WHAT TO DO: Below are lines of data; count those containing the word "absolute" and write nothing but the number.

++++++

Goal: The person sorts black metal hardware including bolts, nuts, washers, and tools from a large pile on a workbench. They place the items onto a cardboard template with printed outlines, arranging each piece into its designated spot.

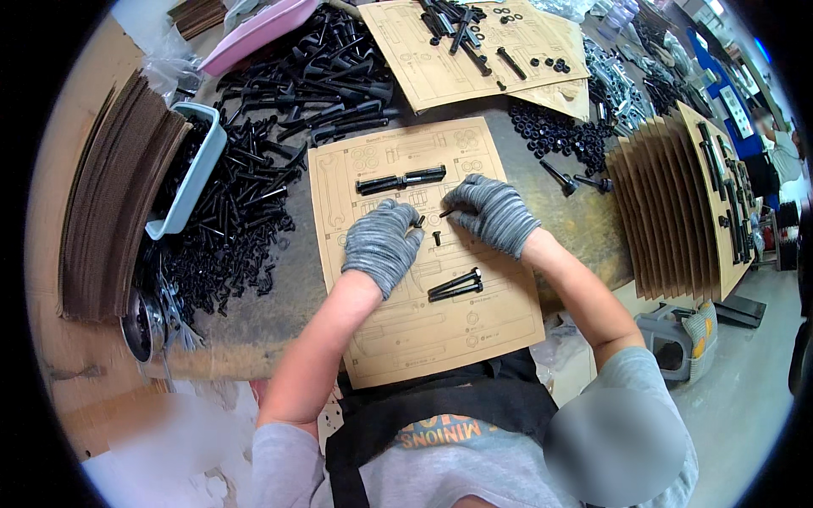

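Grey shirt (pixel 508 457) nearest; printed cardboard sheet (pixel 504 309) carries black cylinders (pixel 381 184) and long bolts (pixel 456 293), many outlines (pixel 334 190) uncovered, right hand (pixel 493 213) fingers pinching small bolt (pixel 445 213), left hand (pixel 383 244) curled, grip unclear.

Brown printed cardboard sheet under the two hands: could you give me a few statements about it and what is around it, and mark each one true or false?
1. The left hand and the right hand are bare. False: both wear grey striped fabric gloves.
2. A small black metal screw lies on the brown printed cardboard sheet, between the hands. True.
3. The pale-blue plastic bin is to the right of the sheet. False: it is to the left.
4. Long black metal bolts lie on the sheet, nearer the person than the small screw. True.
5. The pink plastic tray lies under the sheet. False: it is at the far left of the bench.
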`<action>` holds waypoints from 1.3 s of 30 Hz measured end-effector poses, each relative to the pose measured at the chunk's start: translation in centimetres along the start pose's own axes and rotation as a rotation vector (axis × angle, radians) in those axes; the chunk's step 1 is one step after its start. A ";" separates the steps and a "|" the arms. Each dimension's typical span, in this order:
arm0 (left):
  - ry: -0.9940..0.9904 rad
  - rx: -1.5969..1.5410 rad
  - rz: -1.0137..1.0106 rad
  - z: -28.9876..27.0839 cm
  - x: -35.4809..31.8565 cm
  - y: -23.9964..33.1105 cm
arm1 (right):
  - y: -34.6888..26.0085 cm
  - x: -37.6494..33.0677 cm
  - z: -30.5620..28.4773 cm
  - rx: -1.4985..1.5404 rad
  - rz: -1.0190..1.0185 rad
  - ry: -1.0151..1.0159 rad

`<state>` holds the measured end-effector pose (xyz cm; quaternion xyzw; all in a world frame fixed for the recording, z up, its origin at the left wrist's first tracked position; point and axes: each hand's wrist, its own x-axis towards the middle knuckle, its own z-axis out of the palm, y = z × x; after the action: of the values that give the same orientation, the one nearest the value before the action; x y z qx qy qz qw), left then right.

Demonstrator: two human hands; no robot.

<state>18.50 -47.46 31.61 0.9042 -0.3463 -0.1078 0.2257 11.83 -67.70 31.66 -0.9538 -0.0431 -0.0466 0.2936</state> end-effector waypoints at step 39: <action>0.120 -0.180 0.019 0.1 -1.4 -1.6 | 10.2 10.7 -11.2 -0.467 0.381 0.215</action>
<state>18.35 -45.55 30.78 0.8818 -0.3297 -0.0819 0.3271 22.90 -81.81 36.45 -0.9760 0.1794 -0.1000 0.0731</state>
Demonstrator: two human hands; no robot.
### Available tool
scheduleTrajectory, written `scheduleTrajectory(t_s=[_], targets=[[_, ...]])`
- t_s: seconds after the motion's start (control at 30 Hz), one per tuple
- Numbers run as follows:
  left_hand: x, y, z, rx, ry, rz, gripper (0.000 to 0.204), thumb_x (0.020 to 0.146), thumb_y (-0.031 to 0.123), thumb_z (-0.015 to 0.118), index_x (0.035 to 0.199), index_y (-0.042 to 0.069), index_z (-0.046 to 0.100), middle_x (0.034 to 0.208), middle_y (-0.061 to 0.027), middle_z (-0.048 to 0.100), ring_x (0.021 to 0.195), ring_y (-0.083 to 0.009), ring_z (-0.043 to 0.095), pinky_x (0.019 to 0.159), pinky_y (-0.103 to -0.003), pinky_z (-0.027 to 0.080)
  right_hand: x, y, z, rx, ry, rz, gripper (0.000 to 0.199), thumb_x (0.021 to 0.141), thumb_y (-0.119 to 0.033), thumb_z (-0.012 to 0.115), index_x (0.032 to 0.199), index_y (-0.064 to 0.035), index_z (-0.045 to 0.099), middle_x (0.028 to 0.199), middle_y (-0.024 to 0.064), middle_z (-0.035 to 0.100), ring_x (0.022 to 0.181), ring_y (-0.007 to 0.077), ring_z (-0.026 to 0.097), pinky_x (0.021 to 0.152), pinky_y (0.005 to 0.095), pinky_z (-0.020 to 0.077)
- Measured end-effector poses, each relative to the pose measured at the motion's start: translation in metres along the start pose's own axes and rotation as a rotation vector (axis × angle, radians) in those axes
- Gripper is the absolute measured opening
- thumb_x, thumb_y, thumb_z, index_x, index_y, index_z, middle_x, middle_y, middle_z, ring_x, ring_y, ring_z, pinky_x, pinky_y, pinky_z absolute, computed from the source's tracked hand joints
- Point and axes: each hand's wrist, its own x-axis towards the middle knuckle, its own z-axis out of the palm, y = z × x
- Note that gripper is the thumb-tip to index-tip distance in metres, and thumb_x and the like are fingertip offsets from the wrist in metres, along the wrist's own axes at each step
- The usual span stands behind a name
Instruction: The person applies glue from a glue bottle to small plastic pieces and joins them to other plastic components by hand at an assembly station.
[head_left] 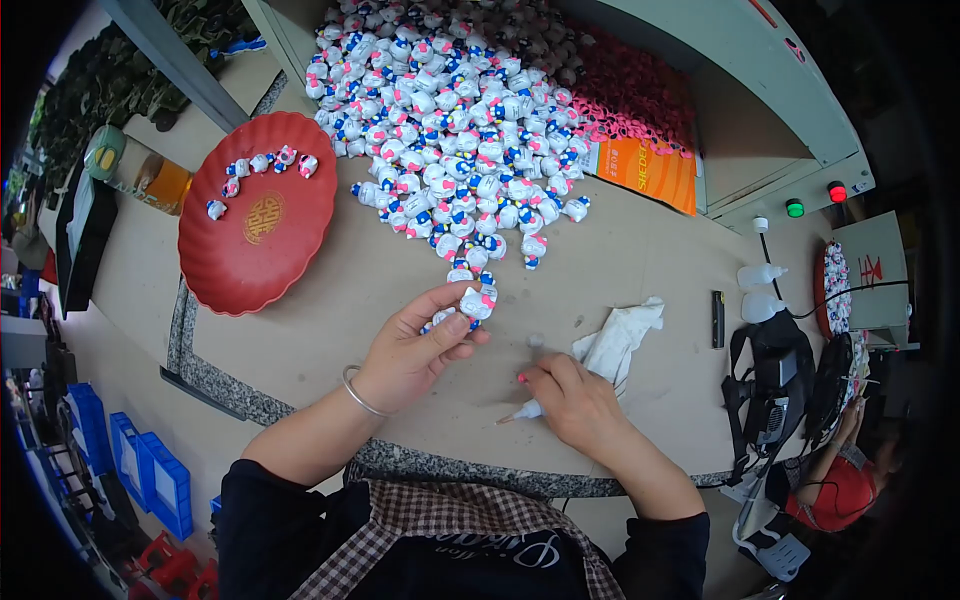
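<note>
My left hand (420, 335), a metal bangle on its wrist, is closed around small cat figurines. One white figurine (478, 301) with pink and blue parts sits between thumb and forefinger; at least one more (440, 318) shows against the fingers. In my right hand (572, 395) a tiny pink piece (522, 378) is pinched at the fingertips. The white nozzle of a small bottle (522, 411) pokes out under that hand; whether the hand grips it I cannot tell. Ahead of both hands spreads a large heap of the same figurines (450, 130).
On the left, a red scalloped plate (215, 275) carries several figurines. Right of the heap lie small pink pieces (640, 95) on orange packaging (650, 175). A white cloth (622, 335), a black stick-shaped object (718, 320) and squeeze bottles (762, 305) lie to the right. Another person (840, 490) sits far right.
</note>
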Motion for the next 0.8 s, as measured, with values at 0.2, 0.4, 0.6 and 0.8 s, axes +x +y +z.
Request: scheduleTrajectory(t_s=[0.2,0.4,0.6,0.8], targets=[[-0.001,0.002,0.003,0.053,-0.012,-0.032,0.037,0.084,0.008,0.052,0.120,0.010,0.044,0.105,-0.0025,0.053,0.087,-0.0109,0.056,0.070,-0.021,0.047,-0.004,0.007,-0.012,0.144,0.134,0.127,0.024,0.068,-0.006,0.063,0.091,-0.0041,0.055,0.088,0.0064,0.052,0.071,0.0211,0.057,0.052,0.0290,0.0480],[0.001,0.001,0.003,0.003,-0.013,-0.078,0.036,0.085,0.007,0.052,0.120,0.010,0.044,0.102,-0.0020,0.055,0.080,-0.0093,0.056,0.068,-0.021,0.047,0.001,0.014,-0.020,0.091,0.034,-0.061,0.026,0.068,-0.006,0.060,0.094,-0.0068,0.057,0.091,0.0050,0.052,0.068,0.0195,0.056,0.052,0.0286,0.0475],[0.002,-0.001,0.002,-0.024,-0.023,-0.045,0.036,0.086,0.007,0.049,0.121,0.009,0.042,0.108,-0.0088,0.053,0.078,-0.0103,0.057,0.066,-0.021,0.048,0.009,0.019,-0.011,-0.046,-0.048,-0.149,0.021,0.069,-0.007,0.053,0.090,-0.0059,0.056,0.090,0.0059,0.050,0.074,0.0171,0.055,0.052,0.0262,0.0468],[0.003,0.000,-0.003,-0.039,-0.040,-0.030,0.035,0.086,0.008,0.049,0.120,0.010,0.043,0.109,-0.0089,0.054,0.078,-0.0108,0.055,0.067,-0.022,0.047,0.007,0.026,-0.021,0.198,-0.017,0.101,0.022,0.067,-0.006,0.055,0.089,-0.0043,0.055,0.089,0.0061,0.051,0.077,0.0172,0.056,0.053,0.0256,0.0474]])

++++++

FINAL ANSWER: 2